- Task item
The expected response is the complete listing below, restated exactly, with its pictures omitted.

- Provided data
####################

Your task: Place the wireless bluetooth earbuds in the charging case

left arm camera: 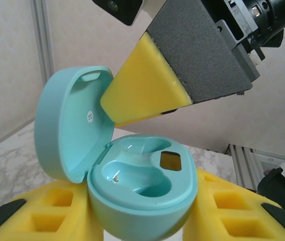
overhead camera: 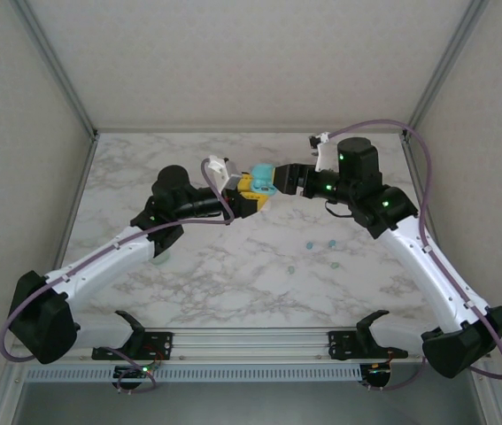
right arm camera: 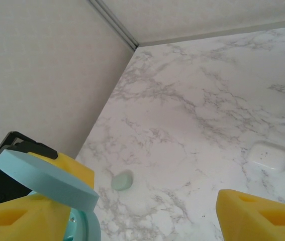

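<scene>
Marble tabletop (overhead camera: 233, 283) from above: we see the earbuds (overhead camera: 311, 242) lying loose right of centre, beside the right arm (overhead camera: 428, 257). They are well apart from the teal charging case (overhead camera: 262, 177), raised between the left claw (overhead camera: 247, 197) and the right claw (overhead camera: 279, 180).

From the left wrist, the left claw (left arm camera: 139, 218) is clamped on the case's base. The lid (left arm camera: 72, 125) is hinged up, and a yellow pad (left arm camera: 142, 95) of the right claw rests against it.

From the right wrist, the right claw (right arm camera: 139, 208) stands wide apart, gripping nothing, with the lid edge beside one finger. A white case (right arm camera: 268, 156) and a pale green case (right arm camera: 122, 180) rest on the tabletop beyond.
</scene>
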Controlling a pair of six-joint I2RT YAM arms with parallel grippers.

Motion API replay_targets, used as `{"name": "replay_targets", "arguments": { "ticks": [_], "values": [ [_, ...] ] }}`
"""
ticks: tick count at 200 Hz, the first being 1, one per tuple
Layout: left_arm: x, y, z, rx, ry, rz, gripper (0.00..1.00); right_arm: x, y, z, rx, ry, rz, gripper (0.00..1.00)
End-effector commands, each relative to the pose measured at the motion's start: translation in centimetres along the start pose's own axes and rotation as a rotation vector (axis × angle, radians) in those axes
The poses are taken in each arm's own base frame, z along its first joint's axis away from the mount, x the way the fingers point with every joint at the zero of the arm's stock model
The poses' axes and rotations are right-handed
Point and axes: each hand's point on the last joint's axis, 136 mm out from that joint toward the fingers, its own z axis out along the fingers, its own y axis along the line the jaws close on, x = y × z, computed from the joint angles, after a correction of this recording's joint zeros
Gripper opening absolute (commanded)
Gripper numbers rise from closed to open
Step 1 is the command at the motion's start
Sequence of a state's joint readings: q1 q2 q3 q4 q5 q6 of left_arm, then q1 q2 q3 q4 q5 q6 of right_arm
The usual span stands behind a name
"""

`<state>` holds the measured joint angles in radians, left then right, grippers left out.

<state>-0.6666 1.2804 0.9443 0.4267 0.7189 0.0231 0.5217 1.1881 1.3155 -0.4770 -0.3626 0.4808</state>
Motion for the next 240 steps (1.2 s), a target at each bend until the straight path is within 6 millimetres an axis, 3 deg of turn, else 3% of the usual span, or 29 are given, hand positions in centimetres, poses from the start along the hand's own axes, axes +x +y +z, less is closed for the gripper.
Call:
{"name": "replay_targets", "arguments": {
  "ticks": [1, 20, 32, 45, 61, 91, 121, 141, 176, 240],
  "values": [
    [-0.2, -0.3, -0.5, -0.027, -0.023, 0.044, 0.25, -2.2, 2.1, -3.2, -0.030, -0.107, -0.021, 0.78],
    [0.2, 0.1, -0.8, -0.059, -0.028, 0.045, 0.24, -2.2, 2.7, -5.3, -0.033, -0.146, -0.072, 0.80],
    [0.3, 0.2, -0.9, -0.072, -0.034, 0.045, 0.24, -1.8, 1.4, -6.2, 0.049, -0.157, -0.076, 0.79],
    [0.3, 0.4, -1.1, -0.087, -0.037, 0.046, 0.24, -1.1, -1.6, -7.2, 0.206, -0.150, -0.057, 0.74],
    [0.2, 0.3, -1.3, -0.092, -0.045, 0.048, 0.24, 0.7, -7.2, -8.1, 0.450, -0.094, 0.000, 0.68],
    [-0.1, 0.1, -1.6, -0.092, -0.050, 0.051, 0.24, 7.0, -16.0, -7.7, 0.683, 0.127, 0.182, 0.55],
    [-0.5, -0.2, -2.1, -0.099, -0.053, 0.059, 0.24, 12.4, -21.6, -6.3, 0.758, 0.300, 0.331, 0.41],
    [-0.6, -0.4, -2.4, -0.104, -0.052, 0.060, 0.24, 15.0, -24.9, -6.0, 0.846, 0.386, 0.405, 0.40],
    [-0.4, -0.5, -2.9, -0.122, -0.054, 0.060, 0.25, 17.4, -27.4, -4.4, 0.896, 0.503, 0.478, 0.36],
    [-0.3, -0.5, -3.0, -0.122, -0.041, 0.064, 0.25, 18.2, -28.8, -1.2, 0.851, 0.560, 0.526, 0.41]
  ]
}}
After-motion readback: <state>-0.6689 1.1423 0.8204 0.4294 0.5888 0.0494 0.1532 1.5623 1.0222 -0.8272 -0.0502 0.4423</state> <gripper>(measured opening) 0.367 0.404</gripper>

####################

- Answer
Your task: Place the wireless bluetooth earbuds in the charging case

left arm camera: 
overhead camera: 
right arm camera: 

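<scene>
Marble tabletop (overhead camera: 233, 283) from above: we see the earbuds (overhead camera: 311, 242) lying loose right of centre, beside the right arm (overhead camera: 428, 257). They are well apart from the teal charging case (overhead camera: 262, 177), raised between the left claw (overhead camera: 247, 197) and the right claw (overhead camera: 279, 180).

From the left wrist, the left claw (left arm camera: 139, 218) is clamped on the case's base. The lid (left arm camera: 72, 125) is hinged up, and a yellow pad (left arm camera: 142, 95) of the right claw rests against it.

From the right wrist, the right claw (right arm camera: 139, 208) stands wide apart, gripping nothing, with the lid edge beside one finger. A white case (right arm camera: 268, 156) and a pale green case (right arm camera: 122, 180) rest on the tabletop beyond.
</scene>
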Controlling a pair of six-joint I2RT YAM arms with parallel grippers.

Motion API replay_targets, used as `{"name": "replay_targets", "arguments": { "ticks": [_], "values": [ [_, ...] ] }}`
"""
ticks: tick count at 200 Hz, the first being 1, one per tuple
Layout: left_arm: x, y, z, rx, ry, rz, gripper (0.00..1.00); right_arm: x, y, z, rx, ry, rz, gripper (0.00..1.00)
End-effector commands, each relative to the pose measured at the motion's start: translation in centimetres along the start pose's own axes and rotation as a rotation vector (axis × angle, radians) in those axes
The poses are taken in each arm's own base frame, z along its first joint's axis away from the mount, x the way the fingers point with every joint at the zero of the arm's stock model
The poses' axes and rotations are right-handed
Point and axes: each hand's point on the last joint's axis, 136 mm out from that joint toward the fingers, its own z axis out along the fingers, its own y axis along the line the jaws close on, x = y × z, computed from the joint angles, after a correction of this recording's joint zeros
Gripper opening absolute (commanded)
Gripper numbers rise from closed to open
Step 1 is the command at the motion's start
Sequence of a state's joint readings: q1 q2 q3 q4 q5 q6 of left_arm, then q1 q2 q3 q4 q5 q6 of right_arm
The usual span stands behind a name
"""

`<state>` holds the measured joint angles in radians, left then right, grippers left out.

<state>-0.6666 1.2804 0.9443 0.4267 0.7189 0.0231 0.5217 1.1881 1.3155 -0.4770 -0.3626 0.4808</state>
Motion for the next 240 steps (1.2 s), a target at each bend until the straight path is within 6 millimetres an axis, 3 deg of turn, else 3% of the usual span, or 29 are given, hand positions in centimetres, poses from the start along the hand's own axes, axes +x +y +z, less is closed for the gripper.
Call:
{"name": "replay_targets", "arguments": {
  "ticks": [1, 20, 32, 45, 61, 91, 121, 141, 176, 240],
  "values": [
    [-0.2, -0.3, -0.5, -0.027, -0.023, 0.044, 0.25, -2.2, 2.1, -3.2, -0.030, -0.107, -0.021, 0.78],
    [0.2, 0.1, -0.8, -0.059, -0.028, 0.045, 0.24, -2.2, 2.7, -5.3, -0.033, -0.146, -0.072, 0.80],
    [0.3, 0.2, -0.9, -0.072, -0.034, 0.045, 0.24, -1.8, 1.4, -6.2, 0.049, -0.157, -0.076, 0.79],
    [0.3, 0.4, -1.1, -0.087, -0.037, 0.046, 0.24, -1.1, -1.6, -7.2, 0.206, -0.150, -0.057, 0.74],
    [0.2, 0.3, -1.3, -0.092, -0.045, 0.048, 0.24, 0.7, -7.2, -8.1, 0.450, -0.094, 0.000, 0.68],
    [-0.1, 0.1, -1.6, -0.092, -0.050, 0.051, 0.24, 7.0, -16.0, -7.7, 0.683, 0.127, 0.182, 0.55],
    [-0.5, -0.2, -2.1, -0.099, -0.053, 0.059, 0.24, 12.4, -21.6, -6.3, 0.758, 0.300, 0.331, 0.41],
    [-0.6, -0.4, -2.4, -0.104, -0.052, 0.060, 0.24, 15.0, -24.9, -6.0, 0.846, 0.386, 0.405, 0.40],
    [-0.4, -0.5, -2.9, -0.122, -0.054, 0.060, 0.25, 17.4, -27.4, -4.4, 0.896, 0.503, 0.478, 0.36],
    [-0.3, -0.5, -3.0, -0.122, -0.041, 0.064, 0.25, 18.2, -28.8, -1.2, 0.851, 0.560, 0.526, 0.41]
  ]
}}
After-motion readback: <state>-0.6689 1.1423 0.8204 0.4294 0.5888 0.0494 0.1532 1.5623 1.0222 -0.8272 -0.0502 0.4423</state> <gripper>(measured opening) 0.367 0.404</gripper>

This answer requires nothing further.